** DATASET RECORDS follows **

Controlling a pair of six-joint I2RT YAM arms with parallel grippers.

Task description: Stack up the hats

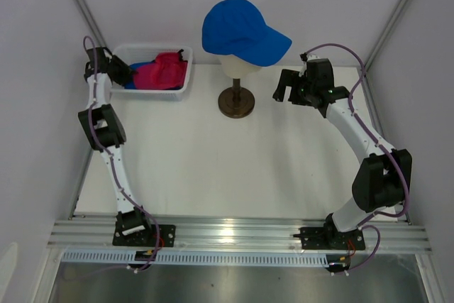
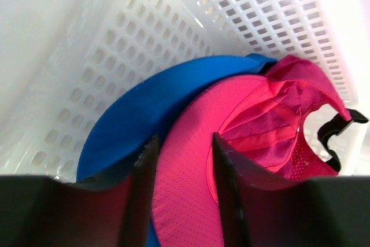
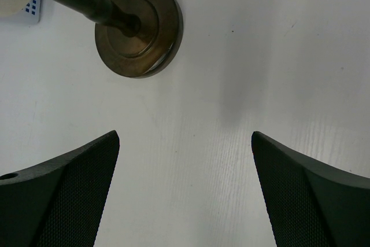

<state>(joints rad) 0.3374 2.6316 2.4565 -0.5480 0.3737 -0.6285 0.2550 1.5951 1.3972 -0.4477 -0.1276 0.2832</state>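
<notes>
The right hand hangs over the bare white worktop, its black fingers spread wide, just beside the round dark base of a stand. Farther back, the left hand reaches into the white plastic mesh basket, fingers slightly apart over the brim of a magenta pink fabric cap; whether they touch it is unclear. That cap lies on a bright blue cap. Above the stand, a second bright blue cap sits on the cream mannequin head.

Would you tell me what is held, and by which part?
Nothing, apparently. The right gripper is open, empty; the left gripper is open at the brim of the pink cap.
</notes>
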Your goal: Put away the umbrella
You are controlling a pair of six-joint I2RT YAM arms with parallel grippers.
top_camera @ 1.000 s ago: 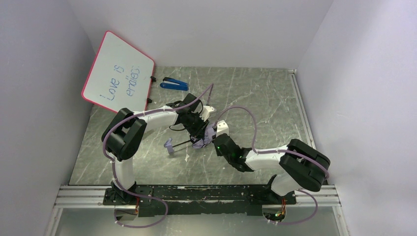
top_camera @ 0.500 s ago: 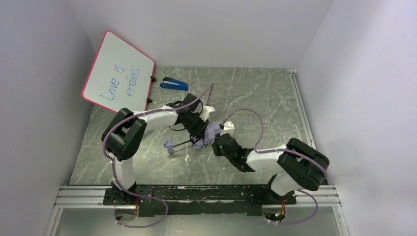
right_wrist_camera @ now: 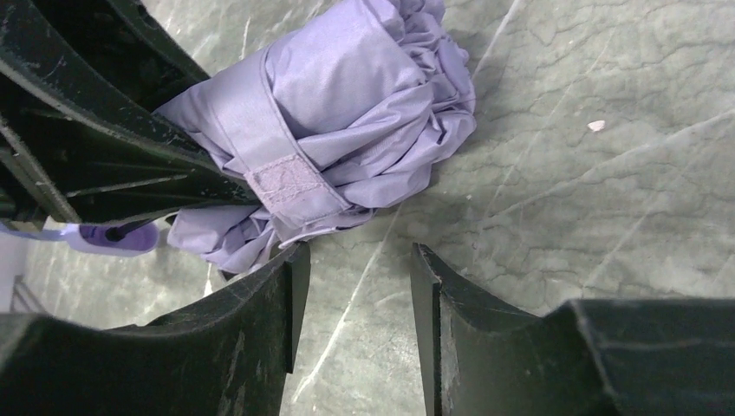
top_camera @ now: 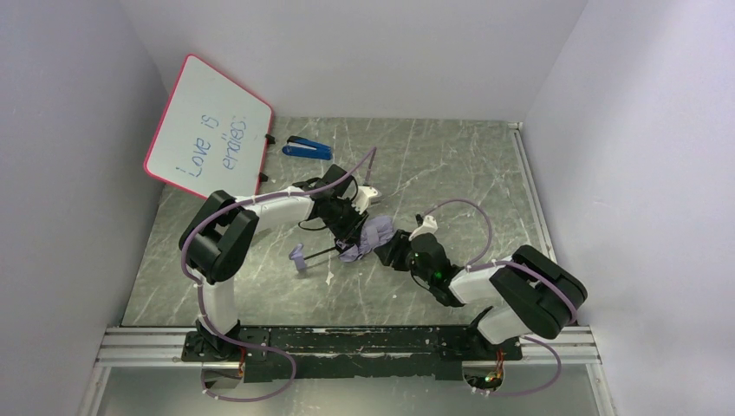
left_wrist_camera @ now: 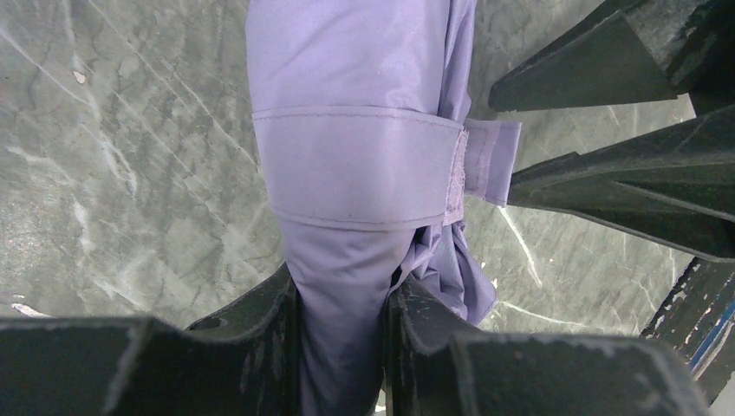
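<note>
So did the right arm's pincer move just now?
Yes. The right pincer has backed off to the right, farther from the whiteboard, and it stands open beside the lilac umbrella.

The only writing stands on the whiteboard [top_camera: 208, 130], a pink-framed board leaning at the back left of the table. It is handwritten in blue marker on two slanted lines. The first reads "Love is". The second looks like "endless", though its letters are too small to be sure.
</note>
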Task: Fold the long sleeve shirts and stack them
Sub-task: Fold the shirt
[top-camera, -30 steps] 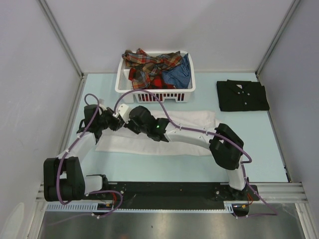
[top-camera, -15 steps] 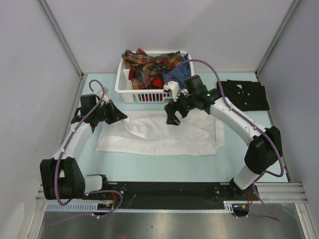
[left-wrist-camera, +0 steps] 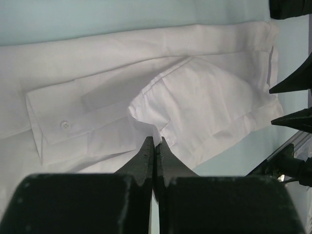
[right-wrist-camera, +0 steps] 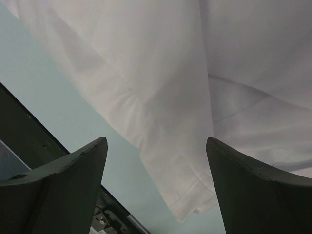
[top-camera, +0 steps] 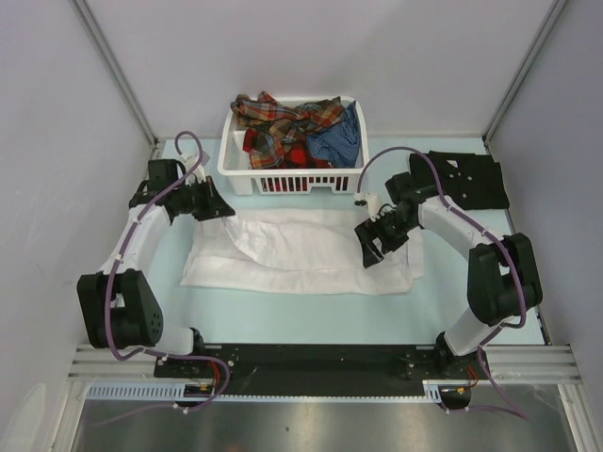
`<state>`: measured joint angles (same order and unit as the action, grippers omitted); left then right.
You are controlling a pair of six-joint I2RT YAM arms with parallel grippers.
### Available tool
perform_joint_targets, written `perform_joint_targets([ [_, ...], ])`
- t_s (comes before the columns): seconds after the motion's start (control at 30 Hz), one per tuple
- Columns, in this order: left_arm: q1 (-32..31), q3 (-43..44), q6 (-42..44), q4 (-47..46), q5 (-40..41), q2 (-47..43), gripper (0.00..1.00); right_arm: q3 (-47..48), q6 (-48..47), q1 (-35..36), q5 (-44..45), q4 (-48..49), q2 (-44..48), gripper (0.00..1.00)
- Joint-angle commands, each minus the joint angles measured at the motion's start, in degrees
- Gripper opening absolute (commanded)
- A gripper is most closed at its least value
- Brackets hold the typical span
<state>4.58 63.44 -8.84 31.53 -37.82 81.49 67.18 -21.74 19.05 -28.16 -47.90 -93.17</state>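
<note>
Two arms, one white shirt (top-camera: pixel 301 254) under them. It's spread flat-ish mid table (top-camera: pixel 283 315) w/ a flap folded back across its left half. The left gripper (top-camera: pixel 226 209) is at the shirt's far-left corner, fingers (left-wrist-camera: pixel 146 156) pressed tight together. From the wrist cam I can't tell if any cloth is nipped btwn the tips. The right gripper (top-camera: pixel 369 250) hangs over the shirt's right part, close to its near edge, fingers (right-wrist-camera: pixel 73 185) spread wide apart w/ just cloth showing below.

Black shirt (top-camera: pixel 466 181) sits folded at the far right, apart from the white one. Plaid shirts (top-camera: pixel 283 122) + a blue shirt (top-camera: pixel 341 141) are bunched up in the white basket (top-camera: pixel 283 181) at the back.
</note>
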Motion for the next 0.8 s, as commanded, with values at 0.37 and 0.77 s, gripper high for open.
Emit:
perform_joint_targets([
  [0.37, 2.10, -1.47, 22.63, 1.78, 5.12, 6.04, 0.21, -6.00, 0.56, -2.61, 11.37, 1.14, 1.58, 0.52],
  [0.77, 4.04, -7.98, 49.40, 2.91, 7.51, -1.60, 0.61, -6.27, 1.08, -8.76, 11.46, -4.40, 5.10, 0.54],
])
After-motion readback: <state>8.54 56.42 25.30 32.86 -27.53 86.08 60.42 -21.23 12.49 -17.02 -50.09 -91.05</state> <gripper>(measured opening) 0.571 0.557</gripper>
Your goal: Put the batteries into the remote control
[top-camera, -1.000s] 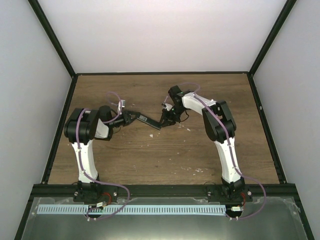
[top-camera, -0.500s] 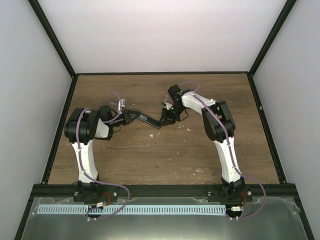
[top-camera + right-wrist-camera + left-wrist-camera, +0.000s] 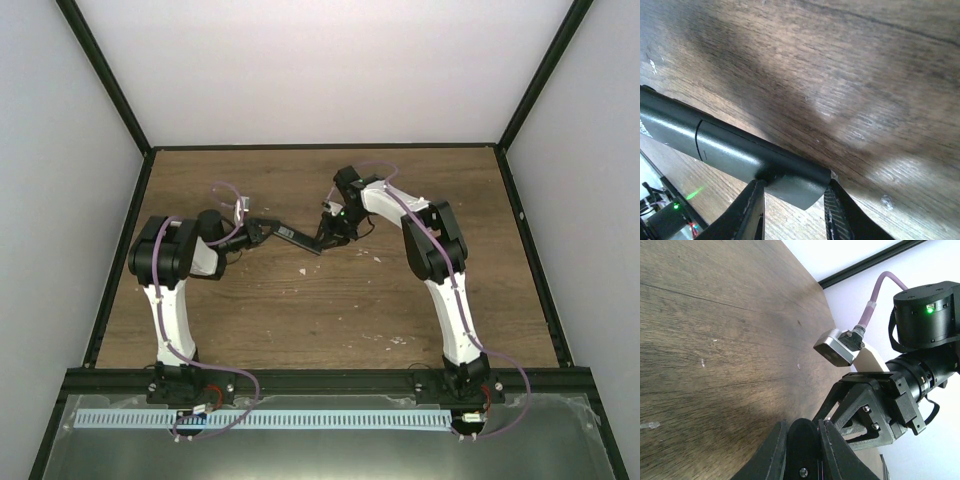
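The slim black remote control (image 3: 297,239) is held above the wooden table between both arms. My left gripper (image 3: 266,233) is shut on its left end, which shows as a rounded black tip (image 3: 805,445) squeezed between the fingers. My right gripper (image 3: 325,238) is shut on the right end; in the right wrist view the remote (image 3: 735,150) runs left from my gripper (image 3: 792,202), with a seam across its back. The right gripper's body also shows in the left wrist view (image 3: 875,405). No blue batteries are in view.
Pale specks of debris lie on the table (image 3: 300,320) near the right arm (image 3: 378,258) and nearer the front (image 3: 392,340); one shows in the right wrist view (image 3: 886,201). Black frame rails border the table.
The right gripper and the remote's right end have shifted slightly left and farther back. The left arm has barely moved.
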You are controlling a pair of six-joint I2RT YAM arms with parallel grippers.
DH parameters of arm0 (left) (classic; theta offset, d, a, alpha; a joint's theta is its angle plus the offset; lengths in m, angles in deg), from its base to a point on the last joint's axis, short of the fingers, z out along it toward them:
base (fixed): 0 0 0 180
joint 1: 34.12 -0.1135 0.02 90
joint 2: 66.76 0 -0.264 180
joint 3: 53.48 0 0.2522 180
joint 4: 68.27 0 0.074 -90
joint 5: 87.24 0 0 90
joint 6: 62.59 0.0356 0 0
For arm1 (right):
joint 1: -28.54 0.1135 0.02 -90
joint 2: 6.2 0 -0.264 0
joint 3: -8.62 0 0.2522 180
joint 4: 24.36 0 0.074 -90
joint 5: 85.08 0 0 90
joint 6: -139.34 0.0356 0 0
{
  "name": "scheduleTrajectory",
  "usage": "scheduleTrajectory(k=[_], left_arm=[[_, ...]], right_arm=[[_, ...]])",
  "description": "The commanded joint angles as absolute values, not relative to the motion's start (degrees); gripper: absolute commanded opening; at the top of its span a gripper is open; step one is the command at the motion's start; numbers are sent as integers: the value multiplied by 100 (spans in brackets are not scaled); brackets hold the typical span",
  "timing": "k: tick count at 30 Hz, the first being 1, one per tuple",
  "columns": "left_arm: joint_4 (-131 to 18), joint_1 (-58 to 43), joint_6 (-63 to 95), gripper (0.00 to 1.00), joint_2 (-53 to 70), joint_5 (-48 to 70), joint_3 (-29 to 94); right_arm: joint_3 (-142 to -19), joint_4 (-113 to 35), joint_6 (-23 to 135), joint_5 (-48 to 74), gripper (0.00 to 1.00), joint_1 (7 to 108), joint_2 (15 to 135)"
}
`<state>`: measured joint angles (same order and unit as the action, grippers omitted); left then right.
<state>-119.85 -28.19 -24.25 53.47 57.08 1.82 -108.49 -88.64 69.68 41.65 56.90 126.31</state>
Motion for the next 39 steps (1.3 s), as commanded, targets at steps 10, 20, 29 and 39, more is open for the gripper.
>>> scheduleTrajectory(k=[10, 20, 29, 39], left_arm=[[-12355, -2489, -2553, 0, 5654, 6501, 131], [-13217, -2702, -3197, 0, 5827, 6474, 6], [-12622, -2719, -2781, 0, 5511, 6349, -43], [-11248, -2608, -2229, 0, 4541, 5946, 28]], right_arm=[[-10443, -7620, 6810, 3646, 33, 5835, 12098], [-9935, -7521, 6750, 3013, 52, 5687, 11199], [-9709, -7405, 6081, 3131, 65, 5606, 10592], [-9395, -7217, 4965, 3612, 70, 5421, 10307]])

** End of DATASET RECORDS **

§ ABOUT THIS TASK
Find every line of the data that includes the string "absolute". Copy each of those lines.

§ OUTPUT BELOW
- Gripper opening absolute (commanded)
  "description": "The commanded joint angles as absolute values, not relative to the motion's start (degrees); gripper: absolute commanded opening; at the top of its span a gripper is open; step one is the command at the motion's start; numbers are sent as integers: the value multiplied by 100 (spans in brackets are not scaled); brackets hold the typical span",

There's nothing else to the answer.